*Task to carry out*: Every line that contains the word "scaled" is to be copied from the listing.

*Material supplied*:
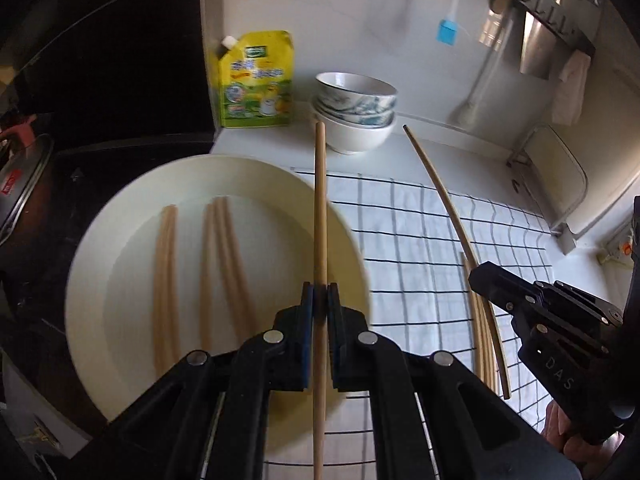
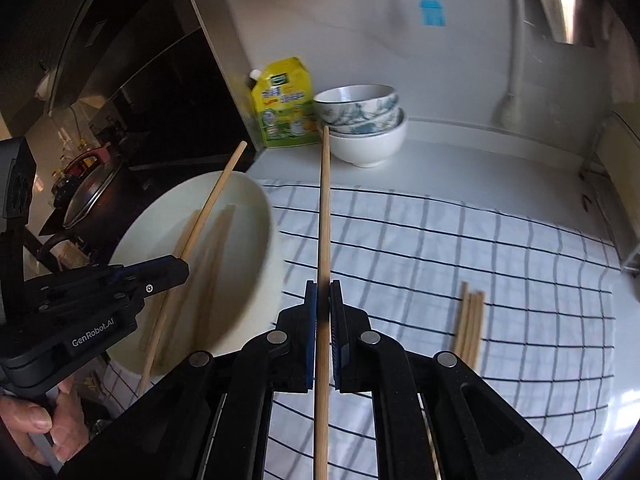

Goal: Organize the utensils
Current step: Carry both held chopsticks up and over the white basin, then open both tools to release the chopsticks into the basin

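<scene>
My left gripper [image 1: 320, 304] is shut on a wooden chopstick [image 1: 320, 216] and holds it over the right edge of a cream plate [image 1: 120, 248]. Several chopsticks [image 1: 216, 264] lie on that plate. My right gripper [image 2: 323, 300] is shut on another chopstick [image 2: 324, 208] above the checked cloth [image 2: 460, 248]. The right gripper [image 1: 480, 272] and its chopstick [image 1: 440, 196] also show in the left wrist view. The left gripper [image 2: 176, 268] with its chopstick [image 2: 212, 200] shows over the plate [image 2: 248, 272] in the right wrist view. A few loose chopsticks [image 2: 470, 324] lie on the cloth.
Stacked bowls [image 1: 356, 112] and a yellow pouch [image 1: 256, 80] stand at the back by the wall. A blue brush [image 1: 450, 24] hangs on the wall. A black hob with a lidded pot [image 2: 88, 192] lies left of the plate. A rack [image 1: 560, 184] stands at the right.
</scene>
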Motion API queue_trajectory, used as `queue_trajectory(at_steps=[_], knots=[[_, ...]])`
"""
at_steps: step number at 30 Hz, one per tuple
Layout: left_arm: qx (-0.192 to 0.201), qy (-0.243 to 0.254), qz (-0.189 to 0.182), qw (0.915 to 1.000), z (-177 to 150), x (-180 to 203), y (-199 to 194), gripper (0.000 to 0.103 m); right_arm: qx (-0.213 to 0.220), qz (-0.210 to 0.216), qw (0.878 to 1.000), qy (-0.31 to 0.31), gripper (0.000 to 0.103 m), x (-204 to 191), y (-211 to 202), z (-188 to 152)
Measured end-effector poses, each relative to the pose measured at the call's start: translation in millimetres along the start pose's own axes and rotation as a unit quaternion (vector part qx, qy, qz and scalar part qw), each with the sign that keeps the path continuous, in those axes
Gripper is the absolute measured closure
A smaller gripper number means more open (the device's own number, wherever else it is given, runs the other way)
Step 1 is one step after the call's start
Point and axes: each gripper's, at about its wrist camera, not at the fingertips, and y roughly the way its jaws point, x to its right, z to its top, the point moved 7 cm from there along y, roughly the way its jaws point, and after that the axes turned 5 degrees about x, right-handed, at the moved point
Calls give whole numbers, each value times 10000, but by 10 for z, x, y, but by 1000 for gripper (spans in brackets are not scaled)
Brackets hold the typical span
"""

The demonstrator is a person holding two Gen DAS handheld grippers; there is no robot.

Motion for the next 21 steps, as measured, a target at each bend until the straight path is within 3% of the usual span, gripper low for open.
queue_trajectory(at_steps=[4,9,14,21], knots=[[42,-233,349,9991,23,-613,-36,96,-180,320,9989,-291,97,-525,345,139],[-203,-468,532,9973,-103,-1144,134,96,-540,491,9962,-482,97,-1009,771,136],[-532,-509,554,9957,-225,-1348,375,96,-931,420,9935,-499,97,-1202,1114,16],[-778,-539,472,9944,-358,-1443,549,95,-1220,165,9917,-377,97,-1160,1302,-120]])
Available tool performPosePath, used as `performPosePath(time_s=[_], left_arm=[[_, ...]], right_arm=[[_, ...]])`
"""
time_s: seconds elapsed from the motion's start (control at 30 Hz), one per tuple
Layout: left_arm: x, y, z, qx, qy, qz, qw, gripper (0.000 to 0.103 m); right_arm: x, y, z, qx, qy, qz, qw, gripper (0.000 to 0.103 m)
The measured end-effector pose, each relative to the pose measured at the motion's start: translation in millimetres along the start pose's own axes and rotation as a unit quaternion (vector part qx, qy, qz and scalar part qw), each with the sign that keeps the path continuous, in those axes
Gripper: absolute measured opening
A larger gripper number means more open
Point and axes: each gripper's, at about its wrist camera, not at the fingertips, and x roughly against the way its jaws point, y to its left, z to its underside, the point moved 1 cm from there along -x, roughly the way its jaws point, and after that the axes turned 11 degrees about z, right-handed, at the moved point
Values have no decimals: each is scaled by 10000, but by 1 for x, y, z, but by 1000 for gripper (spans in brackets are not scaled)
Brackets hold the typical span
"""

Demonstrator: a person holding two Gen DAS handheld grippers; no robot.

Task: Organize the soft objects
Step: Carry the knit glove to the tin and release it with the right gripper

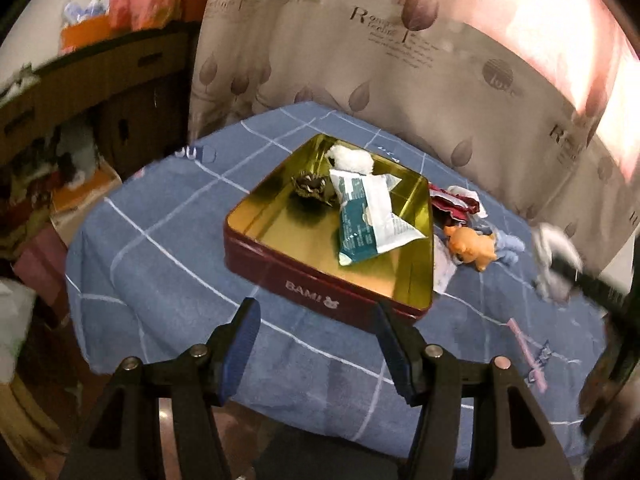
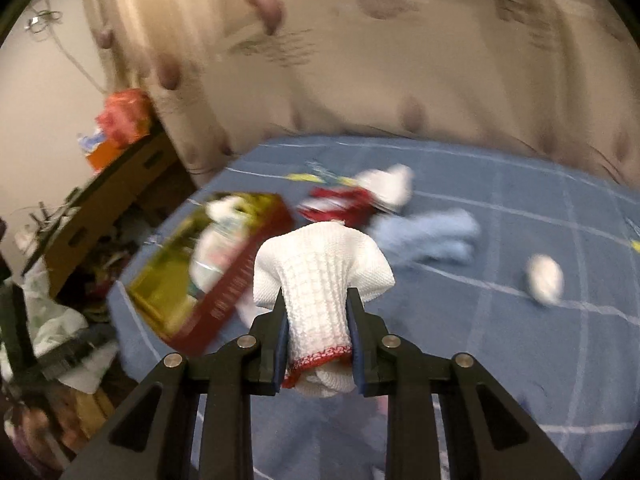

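The right gripper [image 2: 316, 300] is clamped on a white knitted cloth [image 2: 320, 276], lifted above the blue blanket [image 2: 500, 320]. The left gripper [image 1: 316, 320] stands wide and empty. At its twelve o'clock, a red tin [image 1: 320, 296] holds a white-and-teal packet [image 1: 364, 216], a white fluffy toy [image 1: 352, 158] and something dark, perhaps a scrunchie [image 1: 312, 188]. At two o'clock lies an orange toy [image 1: 472, 246], partly overlapping pale blue fabric [image 1: 508, 246].

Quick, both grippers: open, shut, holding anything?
Left gripper: open, nothing between its fingers.
Right gripper: shut on the white knitted cloth.
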Motion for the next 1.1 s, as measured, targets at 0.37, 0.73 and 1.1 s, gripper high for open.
performPosePath(time_s=[0.37, 0.73, 1.1], left_arm=[[5, 7, -5, -18, -147, -146, 9998, 63], [-2, 6, -4, -124, 21, -54, 9999, 63], [-3, 8, -4, -31, 80, -6, 10000, 63]], right_arm=[[-89, 103, -74, 332, 537, -647, 9959, 23], [-160, 135, -76, 194, 1196, -248, 9923, 23], [-165, 125, -75, 44, 1252, -95, 9921, 59]])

*Worked solution*:
Calls give whole numbers, each value times 10000, but by 10 for z, x, y, but by 1000 for gripper (spans in brackets are not scaled)
Values have no decimals: each is scaled by 10000, but by 1 for x, y, z, but by 1000 for gripper (spans in brackets are not scaled)

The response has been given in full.